_Work request_
Please output the section of the listing below that opens with the line containing "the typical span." and closes with the line containing "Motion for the", exactly and with nothing else.

-=-=-

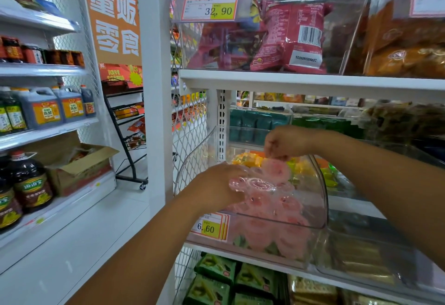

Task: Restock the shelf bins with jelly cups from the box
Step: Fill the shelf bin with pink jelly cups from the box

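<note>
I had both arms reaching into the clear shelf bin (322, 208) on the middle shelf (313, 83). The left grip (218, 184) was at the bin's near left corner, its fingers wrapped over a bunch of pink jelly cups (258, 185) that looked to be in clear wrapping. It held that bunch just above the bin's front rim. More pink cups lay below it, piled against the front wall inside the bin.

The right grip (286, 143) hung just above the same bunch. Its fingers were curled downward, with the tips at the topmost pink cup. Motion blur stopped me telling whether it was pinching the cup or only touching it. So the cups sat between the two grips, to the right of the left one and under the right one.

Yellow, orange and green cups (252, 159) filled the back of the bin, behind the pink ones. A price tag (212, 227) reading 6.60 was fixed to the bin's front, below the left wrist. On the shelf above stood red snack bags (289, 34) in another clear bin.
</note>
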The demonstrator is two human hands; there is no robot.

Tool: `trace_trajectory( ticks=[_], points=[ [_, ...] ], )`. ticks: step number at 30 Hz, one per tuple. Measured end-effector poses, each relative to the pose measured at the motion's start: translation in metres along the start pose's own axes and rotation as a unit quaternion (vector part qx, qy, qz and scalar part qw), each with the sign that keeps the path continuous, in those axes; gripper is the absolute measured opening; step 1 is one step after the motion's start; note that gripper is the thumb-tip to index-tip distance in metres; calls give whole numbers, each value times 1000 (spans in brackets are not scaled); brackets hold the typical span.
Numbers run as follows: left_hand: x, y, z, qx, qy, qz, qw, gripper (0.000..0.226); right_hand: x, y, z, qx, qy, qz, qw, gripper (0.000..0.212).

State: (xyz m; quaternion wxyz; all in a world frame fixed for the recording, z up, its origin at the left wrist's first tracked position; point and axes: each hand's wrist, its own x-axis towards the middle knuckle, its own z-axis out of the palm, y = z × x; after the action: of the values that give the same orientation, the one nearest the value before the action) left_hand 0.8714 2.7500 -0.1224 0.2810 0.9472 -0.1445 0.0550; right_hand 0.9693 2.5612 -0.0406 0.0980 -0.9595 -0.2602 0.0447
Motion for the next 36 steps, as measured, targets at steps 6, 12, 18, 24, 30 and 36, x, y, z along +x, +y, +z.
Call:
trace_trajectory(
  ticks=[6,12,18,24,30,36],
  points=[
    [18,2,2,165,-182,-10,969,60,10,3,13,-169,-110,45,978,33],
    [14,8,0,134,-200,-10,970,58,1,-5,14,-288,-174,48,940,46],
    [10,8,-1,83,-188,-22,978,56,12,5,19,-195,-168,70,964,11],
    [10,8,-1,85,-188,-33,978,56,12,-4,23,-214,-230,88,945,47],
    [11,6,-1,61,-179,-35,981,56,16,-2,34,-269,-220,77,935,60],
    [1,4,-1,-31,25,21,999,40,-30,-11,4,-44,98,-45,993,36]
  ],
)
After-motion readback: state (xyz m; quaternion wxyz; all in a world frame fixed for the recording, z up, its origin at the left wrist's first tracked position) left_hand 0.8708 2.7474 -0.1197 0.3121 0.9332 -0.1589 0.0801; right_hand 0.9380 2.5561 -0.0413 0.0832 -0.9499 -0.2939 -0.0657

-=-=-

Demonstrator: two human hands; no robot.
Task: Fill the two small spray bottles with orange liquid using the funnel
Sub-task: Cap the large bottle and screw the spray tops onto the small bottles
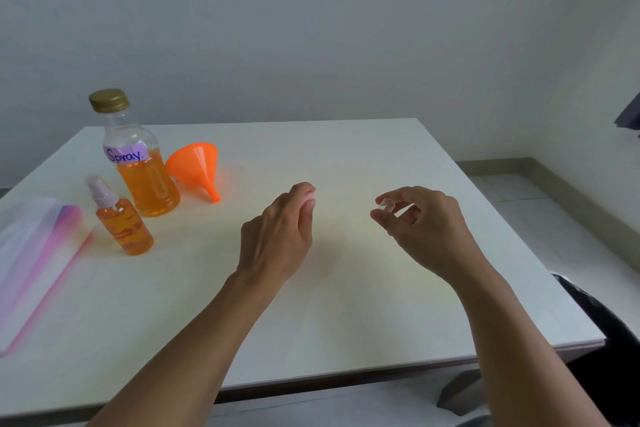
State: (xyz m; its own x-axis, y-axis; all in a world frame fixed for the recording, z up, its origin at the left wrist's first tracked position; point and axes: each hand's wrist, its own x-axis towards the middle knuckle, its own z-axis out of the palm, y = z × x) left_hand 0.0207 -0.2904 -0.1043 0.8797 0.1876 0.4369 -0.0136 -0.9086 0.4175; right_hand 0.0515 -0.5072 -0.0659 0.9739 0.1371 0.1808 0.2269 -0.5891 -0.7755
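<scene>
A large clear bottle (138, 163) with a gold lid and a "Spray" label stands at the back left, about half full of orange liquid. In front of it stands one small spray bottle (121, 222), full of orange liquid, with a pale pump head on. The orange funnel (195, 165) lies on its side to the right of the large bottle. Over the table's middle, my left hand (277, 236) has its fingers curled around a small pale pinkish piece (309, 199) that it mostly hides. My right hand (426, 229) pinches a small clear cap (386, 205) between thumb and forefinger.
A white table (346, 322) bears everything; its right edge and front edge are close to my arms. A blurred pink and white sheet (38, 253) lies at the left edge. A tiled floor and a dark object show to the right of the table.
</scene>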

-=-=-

_Solution_
Tool: `trace_trajectory( ticks=[_], points=[ [_, ...] ], )`. ticks: step number at 30 Hz, one per tuple. Measured end-effector poses, each relative to the pose measured at the motion's start: translation in metres along the start pose's own axes and rotation as a unit quaternion (vector part qx, qy, qz and scalar part qw), each with the sign that keeps the path continuous, in those axes; gripper is the absolute measured opening; step 1 is one step after the motion's start; note that gripper is the thumb-tip to index-tip distance in metres; calls give whole numbers, each value times 1000 (spans in brackets are not scaled); brackets hold the typical span.
Numbers run as follows: left_hand: x, y, z, qx, qy, qz, qw, gripper (0.000..0.226); right_hand: x, y, z, qx, qy, qz, qw, gripper (0.000..0.212).

State: (xyz m; quaternion wxyz; all in a world frame fixed for the recording, z up, its origin at the left wrist's first tracked position; point and axes: each hand's wrist, its own x-axis towards the middle knuckle, its own z-axis out of the palm, y = z × x; after the action: of the values that give the same orientation, the one nearest the value before the action) left_hand 0.8714 2.7500 -0.1224 0.2810 0.9472 -0.1445 0.0550; right_hand 0.9693 2.5612 -0.0406 0.0980 -0.9595 -0.2602 0.0447
Motion for the next 36 steps, as measured, targets at steps 6, 12, 18, 24, 30 and 36, x, y, z along +x, +y, +z.

The exercise requires no further answer.